The functionality of the updated Papers Past site includes the following.
- Newspaper pages underwent an OCR process to produce METS/ALTO XML data. A new Greenstone plugin was written for importing this data.
- Papers Past handles a mixture of searchable and unsearchable newspapers. At present about 250,000 of the 1.1 million total pages in the system are searchable, with more pages being converted to searchable format over time.
- The use of METS/ALTO data allowed us to build a system where individual newspaper articles and advertisements can be extracted from pages. That is, the user may choose to view either full newspaper pages or to view larger versions of individual articles.
- The collection features search term highlighting directly within digital images.
- An image-server application was developed by DL Consulting, to allow images to be processed, cropped, and scaled at display time. That is, only the original archival TIFF images of each page are stored. When the Greenstone delivery system requires an article-level image, a web-friendly page-level image, or any other type of image, it requests it from the image server. The image server then generates the required image on-the-fly from the stored archival TIFF images.
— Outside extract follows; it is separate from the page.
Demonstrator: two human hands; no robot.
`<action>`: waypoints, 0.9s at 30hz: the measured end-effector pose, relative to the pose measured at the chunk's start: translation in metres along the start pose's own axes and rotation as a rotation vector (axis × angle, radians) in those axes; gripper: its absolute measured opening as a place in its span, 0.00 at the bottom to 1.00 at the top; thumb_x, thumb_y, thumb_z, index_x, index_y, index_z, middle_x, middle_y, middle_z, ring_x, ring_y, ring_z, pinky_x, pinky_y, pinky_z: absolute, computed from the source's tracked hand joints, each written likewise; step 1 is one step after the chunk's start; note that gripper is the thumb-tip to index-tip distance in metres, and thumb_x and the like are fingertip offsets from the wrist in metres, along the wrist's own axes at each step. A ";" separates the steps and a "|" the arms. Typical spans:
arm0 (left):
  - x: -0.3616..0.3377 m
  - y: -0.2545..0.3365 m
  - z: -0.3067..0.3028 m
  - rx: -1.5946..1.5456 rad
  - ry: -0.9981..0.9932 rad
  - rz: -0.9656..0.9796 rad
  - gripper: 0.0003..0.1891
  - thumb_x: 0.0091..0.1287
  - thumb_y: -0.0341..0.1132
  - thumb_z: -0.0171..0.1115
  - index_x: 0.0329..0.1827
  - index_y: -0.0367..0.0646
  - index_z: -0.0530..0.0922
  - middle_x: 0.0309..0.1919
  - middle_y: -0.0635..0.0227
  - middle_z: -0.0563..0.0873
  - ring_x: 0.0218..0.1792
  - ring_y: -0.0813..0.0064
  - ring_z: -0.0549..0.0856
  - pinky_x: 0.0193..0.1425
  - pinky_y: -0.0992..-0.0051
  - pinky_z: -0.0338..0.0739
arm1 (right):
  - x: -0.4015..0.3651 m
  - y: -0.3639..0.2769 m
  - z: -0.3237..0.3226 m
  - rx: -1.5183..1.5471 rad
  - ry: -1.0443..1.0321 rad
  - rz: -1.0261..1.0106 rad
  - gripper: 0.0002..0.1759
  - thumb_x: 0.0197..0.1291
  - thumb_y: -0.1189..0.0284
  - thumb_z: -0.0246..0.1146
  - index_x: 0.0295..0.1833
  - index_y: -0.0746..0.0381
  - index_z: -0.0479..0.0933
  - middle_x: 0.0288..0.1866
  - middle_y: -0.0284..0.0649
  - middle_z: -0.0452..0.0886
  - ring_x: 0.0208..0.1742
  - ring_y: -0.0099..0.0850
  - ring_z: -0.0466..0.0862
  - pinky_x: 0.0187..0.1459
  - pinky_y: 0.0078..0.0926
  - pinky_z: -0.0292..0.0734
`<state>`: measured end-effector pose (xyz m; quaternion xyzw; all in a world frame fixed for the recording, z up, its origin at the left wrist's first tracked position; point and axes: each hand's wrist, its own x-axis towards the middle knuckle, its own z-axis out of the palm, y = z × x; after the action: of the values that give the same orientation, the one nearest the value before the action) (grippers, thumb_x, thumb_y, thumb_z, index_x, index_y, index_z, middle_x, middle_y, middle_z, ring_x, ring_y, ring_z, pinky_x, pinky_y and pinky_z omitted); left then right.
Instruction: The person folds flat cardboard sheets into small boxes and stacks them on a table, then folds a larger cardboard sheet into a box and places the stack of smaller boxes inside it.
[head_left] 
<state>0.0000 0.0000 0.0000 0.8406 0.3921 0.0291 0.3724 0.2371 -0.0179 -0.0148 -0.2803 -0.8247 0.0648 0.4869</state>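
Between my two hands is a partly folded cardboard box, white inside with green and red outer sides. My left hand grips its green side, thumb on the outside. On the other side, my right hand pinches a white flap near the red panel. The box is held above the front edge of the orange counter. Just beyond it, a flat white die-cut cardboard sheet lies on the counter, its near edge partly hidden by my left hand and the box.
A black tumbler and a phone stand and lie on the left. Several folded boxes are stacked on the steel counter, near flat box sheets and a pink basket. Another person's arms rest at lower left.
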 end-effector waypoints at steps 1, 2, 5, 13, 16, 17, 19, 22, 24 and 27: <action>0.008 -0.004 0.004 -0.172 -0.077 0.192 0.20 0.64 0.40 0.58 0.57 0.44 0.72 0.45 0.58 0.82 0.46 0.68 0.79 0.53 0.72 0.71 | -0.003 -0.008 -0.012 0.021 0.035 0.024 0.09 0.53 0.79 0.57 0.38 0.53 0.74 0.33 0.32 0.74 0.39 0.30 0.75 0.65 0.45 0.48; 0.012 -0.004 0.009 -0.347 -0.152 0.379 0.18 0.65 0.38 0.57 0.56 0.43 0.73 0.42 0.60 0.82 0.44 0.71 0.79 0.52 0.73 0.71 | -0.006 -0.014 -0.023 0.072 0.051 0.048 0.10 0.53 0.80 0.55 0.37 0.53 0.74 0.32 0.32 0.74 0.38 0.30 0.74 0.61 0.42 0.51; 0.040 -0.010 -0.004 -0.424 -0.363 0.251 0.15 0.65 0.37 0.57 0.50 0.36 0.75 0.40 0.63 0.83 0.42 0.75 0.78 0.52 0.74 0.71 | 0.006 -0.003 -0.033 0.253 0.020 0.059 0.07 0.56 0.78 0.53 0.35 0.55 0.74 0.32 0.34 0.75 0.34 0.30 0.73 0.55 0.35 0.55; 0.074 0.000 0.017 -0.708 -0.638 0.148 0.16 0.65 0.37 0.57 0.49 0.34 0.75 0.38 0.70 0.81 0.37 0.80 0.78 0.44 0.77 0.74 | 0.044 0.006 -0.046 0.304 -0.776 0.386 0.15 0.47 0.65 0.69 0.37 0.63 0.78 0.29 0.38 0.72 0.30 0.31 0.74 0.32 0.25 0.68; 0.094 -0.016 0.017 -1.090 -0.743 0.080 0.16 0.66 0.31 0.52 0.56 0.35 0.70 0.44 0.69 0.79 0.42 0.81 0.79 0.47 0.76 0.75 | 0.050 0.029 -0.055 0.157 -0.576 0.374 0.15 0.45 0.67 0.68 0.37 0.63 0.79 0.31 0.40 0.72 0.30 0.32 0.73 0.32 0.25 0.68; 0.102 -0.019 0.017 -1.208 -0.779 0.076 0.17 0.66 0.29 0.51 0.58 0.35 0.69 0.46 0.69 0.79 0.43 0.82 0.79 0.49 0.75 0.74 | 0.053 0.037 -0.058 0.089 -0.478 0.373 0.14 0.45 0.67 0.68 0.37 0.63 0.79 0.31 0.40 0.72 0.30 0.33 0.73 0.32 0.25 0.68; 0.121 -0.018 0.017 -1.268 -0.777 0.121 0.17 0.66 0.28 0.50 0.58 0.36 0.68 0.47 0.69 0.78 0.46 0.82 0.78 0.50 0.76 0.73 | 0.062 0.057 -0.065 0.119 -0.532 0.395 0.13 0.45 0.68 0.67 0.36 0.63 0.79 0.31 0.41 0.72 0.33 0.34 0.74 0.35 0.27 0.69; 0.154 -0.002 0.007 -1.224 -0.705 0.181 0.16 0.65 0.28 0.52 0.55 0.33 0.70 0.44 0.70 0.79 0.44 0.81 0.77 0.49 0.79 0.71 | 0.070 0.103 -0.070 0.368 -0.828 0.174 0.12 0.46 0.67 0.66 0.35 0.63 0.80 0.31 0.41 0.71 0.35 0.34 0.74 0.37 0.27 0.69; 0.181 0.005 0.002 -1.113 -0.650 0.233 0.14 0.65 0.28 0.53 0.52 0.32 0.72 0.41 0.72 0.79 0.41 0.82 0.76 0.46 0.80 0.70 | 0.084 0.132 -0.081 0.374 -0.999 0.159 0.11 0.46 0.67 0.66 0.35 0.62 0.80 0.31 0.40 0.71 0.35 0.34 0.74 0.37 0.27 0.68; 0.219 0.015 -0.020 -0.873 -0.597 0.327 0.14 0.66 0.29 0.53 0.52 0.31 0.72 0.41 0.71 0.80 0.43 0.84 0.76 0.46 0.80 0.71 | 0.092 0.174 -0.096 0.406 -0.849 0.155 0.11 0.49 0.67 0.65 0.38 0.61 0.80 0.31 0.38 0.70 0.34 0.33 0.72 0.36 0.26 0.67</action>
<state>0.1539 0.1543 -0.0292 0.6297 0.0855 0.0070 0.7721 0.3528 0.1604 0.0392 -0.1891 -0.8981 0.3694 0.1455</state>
- At present the Papers Past collection uses the Lucene search engine. We chose Lucene for its proven ability to scale to very large indexes, and because of its “fuzzy search” capability. Fuzzy search allows the search engine to return hits for documents containing words similar but not identical to the search terms entered by the user. This is a useful feature in a delivery system for a newspaper digitization project, as newspapers are extremely difficult for OCR software to deal with. This invariably means that the searchable text produced by the OCR process is not perfect.
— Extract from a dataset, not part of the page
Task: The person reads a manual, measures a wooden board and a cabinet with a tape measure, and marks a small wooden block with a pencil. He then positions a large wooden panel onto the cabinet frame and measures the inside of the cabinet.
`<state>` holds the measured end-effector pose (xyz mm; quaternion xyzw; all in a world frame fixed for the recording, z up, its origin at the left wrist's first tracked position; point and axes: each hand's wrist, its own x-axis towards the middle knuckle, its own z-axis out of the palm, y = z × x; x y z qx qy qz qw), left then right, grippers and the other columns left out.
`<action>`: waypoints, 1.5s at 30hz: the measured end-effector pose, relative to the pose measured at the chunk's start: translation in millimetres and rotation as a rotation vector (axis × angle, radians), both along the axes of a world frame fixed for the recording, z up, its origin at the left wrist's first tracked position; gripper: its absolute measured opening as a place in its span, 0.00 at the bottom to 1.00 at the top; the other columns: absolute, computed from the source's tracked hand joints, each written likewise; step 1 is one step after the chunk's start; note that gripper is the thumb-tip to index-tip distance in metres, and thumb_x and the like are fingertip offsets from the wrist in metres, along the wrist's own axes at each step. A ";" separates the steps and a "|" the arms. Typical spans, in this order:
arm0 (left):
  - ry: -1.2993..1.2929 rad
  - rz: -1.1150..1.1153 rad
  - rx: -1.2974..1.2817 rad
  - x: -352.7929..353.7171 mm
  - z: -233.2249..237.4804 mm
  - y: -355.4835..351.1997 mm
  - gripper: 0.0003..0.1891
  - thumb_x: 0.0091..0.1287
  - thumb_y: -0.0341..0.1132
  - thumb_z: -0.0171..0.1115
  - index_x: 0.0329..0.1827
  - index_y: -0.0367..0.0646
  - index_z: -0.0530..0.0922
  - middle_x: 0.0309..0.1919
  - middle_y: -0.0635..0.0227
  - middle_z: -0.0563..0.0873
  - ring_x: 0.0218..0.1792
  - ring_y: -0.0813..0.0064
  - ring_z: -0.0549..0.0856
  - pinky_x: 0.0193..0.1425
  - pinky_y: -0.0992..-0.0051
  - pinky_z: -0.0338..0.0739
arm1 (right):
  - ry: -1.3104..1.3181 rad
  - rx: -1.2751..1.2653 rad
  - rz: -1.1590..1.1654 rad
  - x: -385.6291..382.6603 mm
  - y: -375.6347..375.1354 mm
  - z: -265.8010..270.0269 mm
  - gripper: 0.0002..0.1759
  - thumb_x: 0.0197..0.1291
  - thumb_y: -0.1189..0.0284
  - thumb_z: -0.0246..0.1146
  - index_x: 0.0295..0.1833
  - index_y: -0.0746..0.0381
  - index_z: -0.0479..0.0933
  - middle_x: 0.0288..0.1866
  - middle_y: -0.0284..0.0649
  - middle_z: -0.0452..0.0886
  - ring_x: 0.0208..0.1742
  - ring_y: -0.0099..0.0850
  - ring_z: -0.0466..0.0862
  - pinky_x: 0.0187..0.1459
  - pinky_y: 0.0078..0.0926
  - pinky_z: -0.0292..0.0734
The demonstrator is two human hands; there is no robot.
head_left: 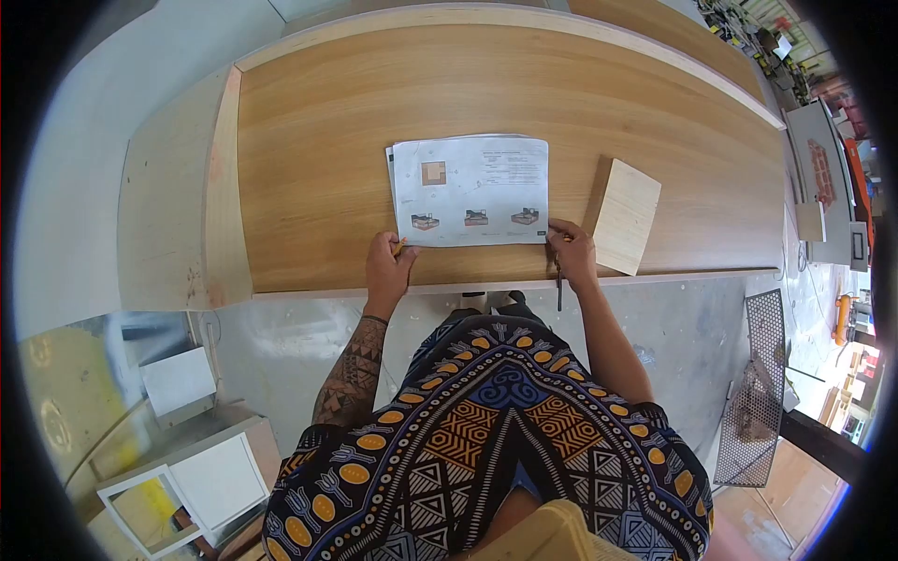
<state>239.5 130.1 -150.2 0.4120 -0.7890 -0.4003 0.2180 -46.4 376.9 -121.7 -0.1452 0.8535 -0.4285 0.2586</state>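
Head view, setting: a long workbench of pale, smooth wood with fine straight grain, seen from above; the person stands at its near edge in a boldly patterned garment.
Printed sheets: a thin stack of white paper with small diagrams, lying flat on the bench near its near edge, in the middle, straight ahead of the person.
Left hand: fingers curled and closed on the near left corner of the printed sheets; a small yellowish tip shows by the fingers, too small to tell what it is.
Right hand: fingers bent down and closed on the near right corner; a thin dark tool hangs from it past the bench edge.
Wood panel: a small, flat, pale square, stiff, lying just right of the paper.
Handling: the paper looks very light, limp and easy to crease or slide on the smooth wood; the corners or side edges seem the best places to hold.
Near right: a metal mesh panel stands on the floor.
Near left: white boxy frames.
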 end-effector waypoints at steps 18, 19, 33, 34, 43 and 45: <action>-0.015 -0.007 -0.023 0.0 6.1 0.5 0.21 0.65 0.36 0.80 0.53 0.36 0.77 0.46 0.53 0.85 0.46 0.56 0.86 0.53 0.61 0.81 | 0.010 0.037 -0.003 -3.6 0.6 -15.1 0.19 0.66 0.65 0.70 0.59 0.60 0.90 0.39 0.44 0.92 0.38 0.33 0.90 0.46 0.34 0.84; -0.018 -0.009 -0.016 -0.3 7.8 0.7 0.21 0.65 0.36 0.80 0.53 0.37 0.78 0.46 0.53 0.85 0.46 0.56 0.86 0.52 0.61 0.81 | -0.019 0.014 -0.012 -2.6 0.1 -11.4 0.18 0.67 0.67 0.71 0.60 0.60 0.90 0.34 0.37 0.88 0.31 0.26 0.84 0.36 0.29 0.79; -0.004 0.004 -0.020 0.8 2.1 -0.6 0.21 0.66 0.39 0.80 0.52 0.38 0.78 0.44 0.55 0.84 0.44 0.57 0.84 0.51 0.62 0.81 | -0.004 0.000 0.012 -1.4 -3.1 0.1 0.19 0.69 0.67 0.71 0.62 0.62 0.89 0.31 0.34 0.85 0.32 0.22 0.82 0.37 0.27 0.77; 0.012 -0.001 -0.021 0.8 0.7 -0.9 0.21 0.66 0.39 0.79 0.52 0.38 0.78 0.44 0.55 0.84 0.44 0.57 0.84 0.50 0.62 0.81 | -0.005 0.012 0.013 -2.0 -3.2 -0.1 0.19 0.69 0.67 0.71 0.62 0.62 0.89 0.31 0.34 0.85 0.32 0.23 0.82 0.37 0.27 0.78; -0.017 0.003 0.030 -0.5 6.0 -0.8 0.21 0.65 0.38 0.78 0.52 0.37 0.78 0.43 0.56 0.84 0.44 0.59 0.84 0.50 0.62 0.81 | 0.002 0.022 0.021 -1.6 -2.6 4.5 0.19 0.66 0.67 0.71 0.60 0.60 0.90 0.35 0.40 0.90 0.34 0.28 0.87 0.40 0.31 0.82; -0.006 0.010 0.018 -0.7 4.3 0.3 0.21 0.65 0.38 0.78 0.52 0.37 0.78 0.43 0.56 0.84 0.44 0.58 0.84 0.50 0.62 0.81 | 0.005 0.012 0.025 -2.4 -1.8 4.4 0.19 0.66 0.67 0.71 0.60 0.60 0.90 0.35 0.40 0.90 0.33 0.28 0.86 0.39 0.31 0.82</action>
- This collection is already very large, and will grow much larger over time. At the time of writing there are 254,000 searchable pages and around 3.1 million searchable articles. While 254,000 pages doesn’t sound like a lot, these pages each contain a huge amount of text. There’s more than 9Gb of raw searchable text, and 27Gb of metadata (we store coordinates for each article and word on every page, hence the enormous amount of metadata). We went to considerable effort to ensure that Greenstone scales sufficiently to support a collection of over one million pages, and we’re continuing this work with funding from a government R&D Grant. We’re currently working on another newspaper digitization project which will eventually scale to more than two million pages.